WHAT YOU ARE ASKED TO DO
Each entry below is to be reproduced exactly, though any pictures it holds must be omitted.

DATA LISTING

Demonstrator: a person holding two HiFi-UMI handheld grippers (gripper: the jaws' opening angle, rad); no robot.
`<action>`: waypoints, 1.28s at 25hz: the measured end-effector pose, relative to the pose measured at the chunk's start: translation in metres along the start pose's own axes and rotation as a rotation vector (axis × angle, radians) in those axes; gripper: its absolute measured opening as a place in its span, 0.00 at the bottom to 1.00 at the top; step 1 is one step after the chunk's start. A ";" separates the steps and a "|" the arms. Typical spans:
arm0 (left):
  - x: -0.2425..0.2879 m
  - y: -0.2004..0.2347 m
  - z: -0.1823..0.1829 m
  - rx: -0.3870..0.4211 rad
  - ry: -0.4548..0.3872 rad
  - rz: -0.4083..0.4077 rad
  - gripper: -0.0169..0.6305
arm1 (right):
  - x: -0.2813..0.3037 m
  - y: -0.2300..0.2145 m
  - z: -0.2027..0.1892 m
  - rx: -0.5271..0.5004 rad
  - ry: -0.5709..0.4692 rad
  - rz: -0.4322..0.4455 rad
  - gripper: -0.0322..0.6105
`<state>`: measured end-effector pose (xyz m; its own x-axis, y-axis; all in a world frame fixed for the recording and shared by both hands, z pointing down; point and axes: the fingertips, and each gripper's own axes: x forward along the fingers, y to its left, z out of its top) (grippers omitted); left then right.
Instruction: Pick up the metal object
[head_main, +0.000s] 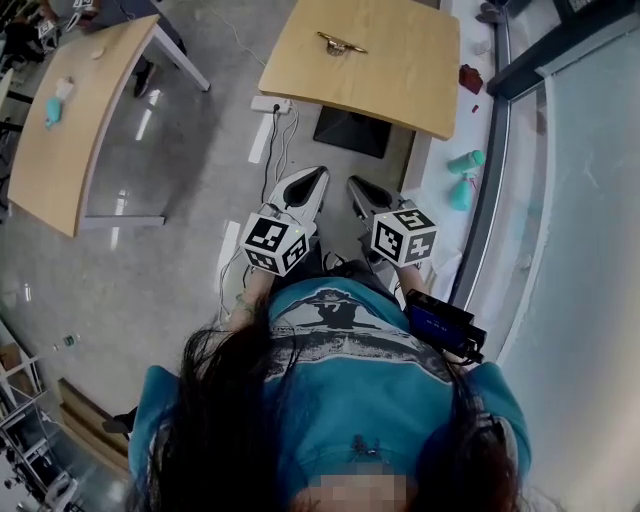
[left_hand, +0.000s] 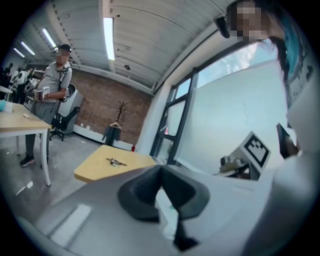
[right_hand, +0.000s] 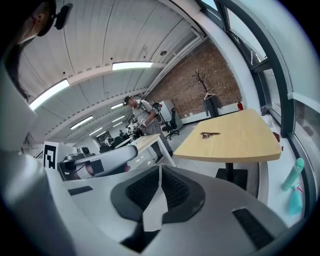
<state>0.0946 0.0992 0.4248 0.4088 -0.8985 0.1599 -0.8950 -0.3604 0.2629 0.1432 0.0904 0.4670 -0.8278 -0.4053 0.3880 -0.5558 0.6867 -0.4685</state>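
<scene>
Two pairs of tongs, both empty. The left tongs (left_hand: 161, 169) have their pads together at the tips with nothing between them. The right tongs (right_hand: 160, 169) are the same, pressed shut on nothing.

Risks, as judged:
- **Ahead of the left tongs:** a white power strip (head_main: 270, 103) lies on the floor with trailing cables. It is a likely trip or snag point on the walk in.
- **Well ahead of both tongs, nearer the right pair's line:** the metal object (head_main: 340, 44) lies flat toward the far part of a wooden table (head_main: 400, 90).
  - Pads that arrive shut would only shove it, and on that slick top a light, flat piece probably skids rather than lifts.
  - Its low profile means the pads must come close to the wood. They could scrape the top, or pinch one thin arm so the piece twists and drops.
- **Right of the right tongs:** teal bottles (head_main: 462, 195) stand by the window frame and could be knocked by a wide swing.

Materials and shapes:
- **Tongs:** bodies of smooth white plastic, a black-and-white marker cube at each rear, and dark ribbed pads that taper to a point.
- **Object:** thin, elongated and brass-toned, with small arms sticking out. Finer detail is too small to tell.
- **Table:** pale wood grain and rounded corners, on a dark flat base.
- **Bottles:** slim, probably plastic.
</scene>
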 end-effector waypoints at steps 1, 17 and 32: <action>0.006 0.012 0.006 0.006 0.000 -0.006 0.02 | 0.012 -0.001 0.007 0.002 0.000 -0.003 0.09; 0.071 0.225 0.089 0.014 0.004 -0.086 0.02 | 0.214 -0.001 0.118 0.017 -0.004 -0.068 0.09; 0.140 0.275 0.070 -0.084 0.082 -0.214 0.03 | 0.261 -0.058 0.137 0.094 0.023 -0.216 0.09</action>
<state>-0.1064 -0.1433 0.4529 0.6039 -0.7792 0.1681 -0.7698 -0.5154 0.3765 -0.0514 -0.1380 0.4869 -0.6876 -0.5222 0.5045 -0.7253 0.5259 -0.4442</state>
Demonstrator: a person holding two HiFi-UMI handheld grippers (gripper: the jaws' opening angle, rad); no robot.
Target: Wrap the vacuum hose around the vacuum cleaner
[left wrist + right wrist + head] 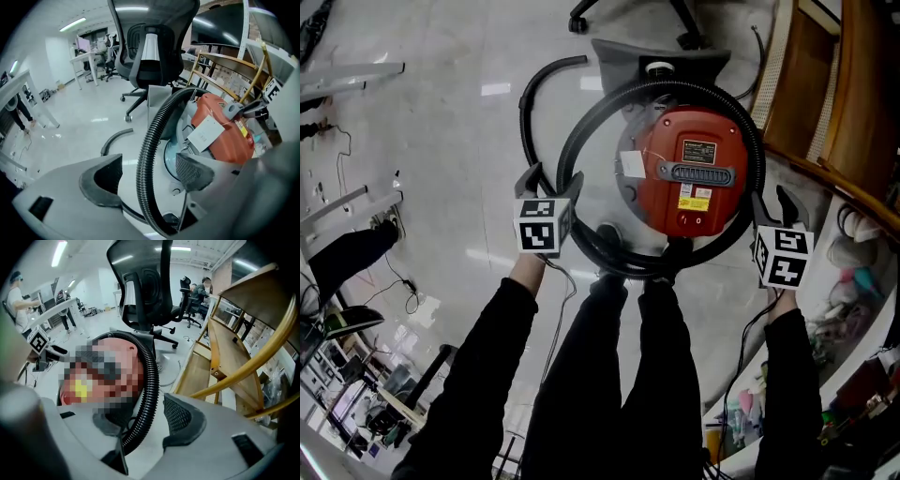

ANSWER SECTION
Demonstrator: a person holding two HiFi-UMI handheld grippers (gripper: the jaws' opening angle, rad); no robot.
`<action>`: waypoints, 1.28s at 25hz: the measured end-effector pose, relative to the pose measured at the chunk's start: translation in metres along the start pose's own axes and rotation as a rotation vector (axis × angle, radians) in those axes; gripper: its absolute measured opening as a place in its span, 0.00 at the bottom to 1.00 at the top; step 1 is one step after the chunk's start. A ";" separates the steps and a "|" the arms. Typical spans:
arm0 (left):
  - x: -0.2425..0.2879 m
  - y: -0.2004..0.2347 m
  - z: -0.1823..0.1829 m
  - rx: -0.3870..0.4211 rad
  - ry: -0.4548..0.3872 rad
  - rz: -0.4083..0.4077 rad
  - gripper: -0.0169..0.6305
arm1 (right):
  - x: -0.2813..0.3037 m
  - y: -0.2300..0.2145 m
  - z: -0.2027..0.1892 m
  - rx: -0.5271..0.5004 rad
  - ry: -0.5709..0.4692 rad
  - rz: -0.4322..0.4455 rad
  - gripper: -0.0322..0.6105
`<state>`: measured end-effector pose (xyz m; its own x-axis, y-axis; all in a world frame fixed for the recording and shared by both hands, z pointing down; point and axes: the fingertips, and each gripper's own axes: x forward along the fingers, y to its left, z out of its top) (grippers omitted); left then right.
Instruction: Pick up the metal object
[head_main, +0.000s] 
[left_hand, +0.000s] 
[right_hand, +0.000s] 
<state>0.0946 0.0992 0.4248 0.4088 -0.8985 0.1599 -0.8950 -0.3604 0.2629 0.1432 0.0904 0.4670 -0.8278 -0.4053 0.3880 -0.5558 0.6867 -0.4685</state>
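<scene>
Two pairs of tongs, both empty. The left tongs (left_hand: 161, 169) have their pads together at the tips with nothing between them. The right tongs (right_hand: 160, 169) are the same, pressed shut on nothing.

Risks, as judged:
- **Ahead of the left tongs:** a white power strip (head_main: 270, 103) lies on the floor with trailing cables. It is a likely trip or snag point on the walk in.
- **Well ahead of both tongs, nearer the right pair's line:** the metal object (head_main: 340, 44) lies flat toward the far part of a wooden table (head_main: 400, 90).
  - Pads that arrive shut would only shove it, and on that slick top a light, flat piece probably skids rather than lifts.
  - Its low profile means the pads must come close to the wood. They could scrape the top, or pinch one thin arm so the piece twists and drops.
- **Right of the right tongs:** teal bottles (head_main: 462, 195) stand by the window frame and could be knocked by a wide swing.

Materials and shapes:
- **Tongs:** bodies of smooth white plastic, a black-and-white marker cube at each rear, and dark ribbed pads that taper to a point.
- **Object:** thin, elongated and brass-toned, with small arms sticking out. Finer detail is too small to tell.
- **Table:** pale wood grain and rounded corners, on a dark flat base.
- **Bottles:** slim, probably plastic.
</scene>
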 end-effector waypoints at steps 1, 17 and 32: <action>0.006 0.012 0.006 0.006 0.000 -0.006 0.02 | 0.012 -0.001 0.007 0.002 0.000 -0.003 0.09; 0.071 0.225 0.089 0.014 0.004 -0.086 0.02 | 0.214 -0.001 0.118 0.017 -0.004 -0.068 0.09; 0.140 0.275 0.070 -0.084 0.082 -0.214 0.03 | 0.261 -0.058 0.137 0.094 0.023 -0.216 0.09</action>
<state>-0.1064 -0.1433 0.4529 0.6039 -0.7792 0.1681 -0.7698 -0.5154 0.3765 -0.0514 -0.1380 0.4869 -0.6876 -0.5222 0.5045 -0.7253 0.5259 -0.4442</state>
Demonstrator: a person holding two HiFi-UMI handheld grippers (gripper: the jaws' opening angle, rad); no robot.
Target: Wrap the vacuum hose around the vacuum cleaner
[left wrist + right wrist + head] 

This answer is finished.